Use a Wikipedia site that contains the post codes for the boroughs and neighborhoods in Toronto.


In [4]:
url = "https://en.wikipedia.org/wiki/List_of_postal_codes_of_Canada:_M"

In [5]:
# use the request library to retrieve the HTML from the page, in a text format
data  = requests.get(url).text

Now we need to format the text in a tree-like structure using the BeautifulSoup object  

In [6]:
soup = BeautifulSoup(data,"html5lib")

With the use of the __find()__ method of the soup object we can find the first table in the HTML document.

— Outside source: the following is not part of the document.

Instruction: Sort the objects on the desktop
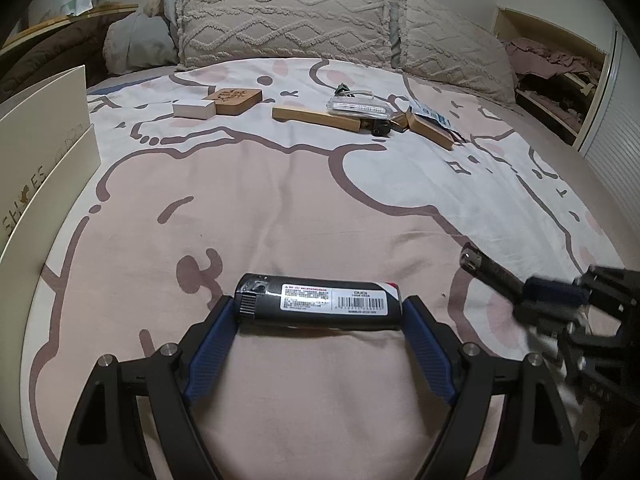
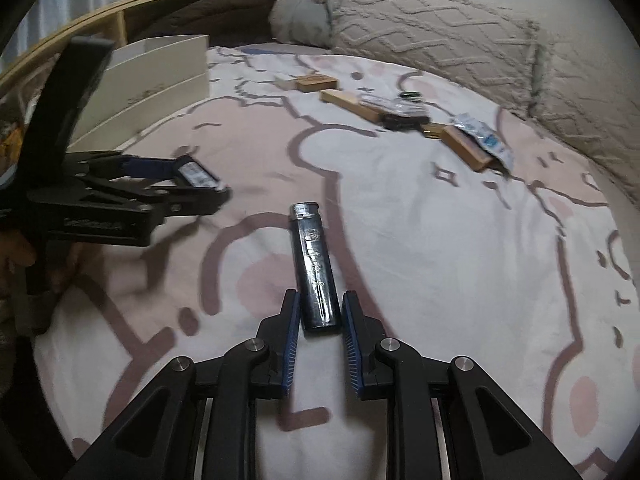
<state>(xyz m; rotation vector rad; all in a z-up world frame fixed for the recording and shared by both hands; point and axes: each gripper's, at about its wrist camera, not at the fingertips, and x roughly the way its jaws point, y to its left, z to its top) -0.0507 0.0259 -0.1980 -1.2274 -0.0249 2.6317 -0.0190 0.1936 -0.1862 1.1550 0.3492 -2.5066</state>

As long as we have one table in the given page that is enough for our exploration. 


In [7]:
table = soup.find('table')

In [8]:
# let's make an empty list for holding the dictionaries that we will retrieve from our Wikipedia table 
table_list = []

In [10]:
# iterate through all the rows in the table 
for row in table.findAll('td'):
    temp_dic = {}    #create an empty dictionary for holding the values of a row 
    if row.span.text=='Not assigned':
        pass
    else:
        temp_dic['PostalCode'] = row.p.text[:3]
        temp_dic['Borough'] = (row.span.text).split('(')[0]
        temp_dic['Neighborhood'] = (((((row.span.text).split('(')[1]).strip(')')).replace(' /',',')).replace(')',' ')).strip(' ')
        table_list.append(temp_dic)
        
# print(table_contents)
df=pd.DataFrame(table_list)
df['Borough']=df['Borough'].replace({'Downtown TorontoStn A PO Boxes25 The Esplanade':'Downtown Toronto Stn A',
                                             'East TorontoBusiness reply mail Processing Centre969 Eastern':'East Toronto Business',
                                             'EtobicokeNorthwest':'Etobicoke Northwest','East YorkEast Toronto':'East York/East Toronto',
                                             'MississaugaCanada Post Gateway Processing Centre':'Mississauga'})

In [15]:
#print the dataframe's first 5 rows 
df.head(11)

Unnamed: 0,PostalCode,Borough,Neighborhood
0,M3A,North York,Parkwoods
1,M4A,North York,Victoria Village
2,M5A,Downtown Toronto,"Regent Park, Harbourfront"
3,M6A,North York,"Lawrence Manor, Lawrence Heights"
4,M7A,Queen's Park,Ontario Provincial Government
5,M9A,Etobicoke,Islington Avenue
6,M1B,Scarborough,"Malvern, Rouge"
7,M3B,North York,Don Mills North
8,M4B,East York,"Parkview Hill, Woodbine Gardens"
9,M5B,Downtown Toronto,"Garden District, Ryerson"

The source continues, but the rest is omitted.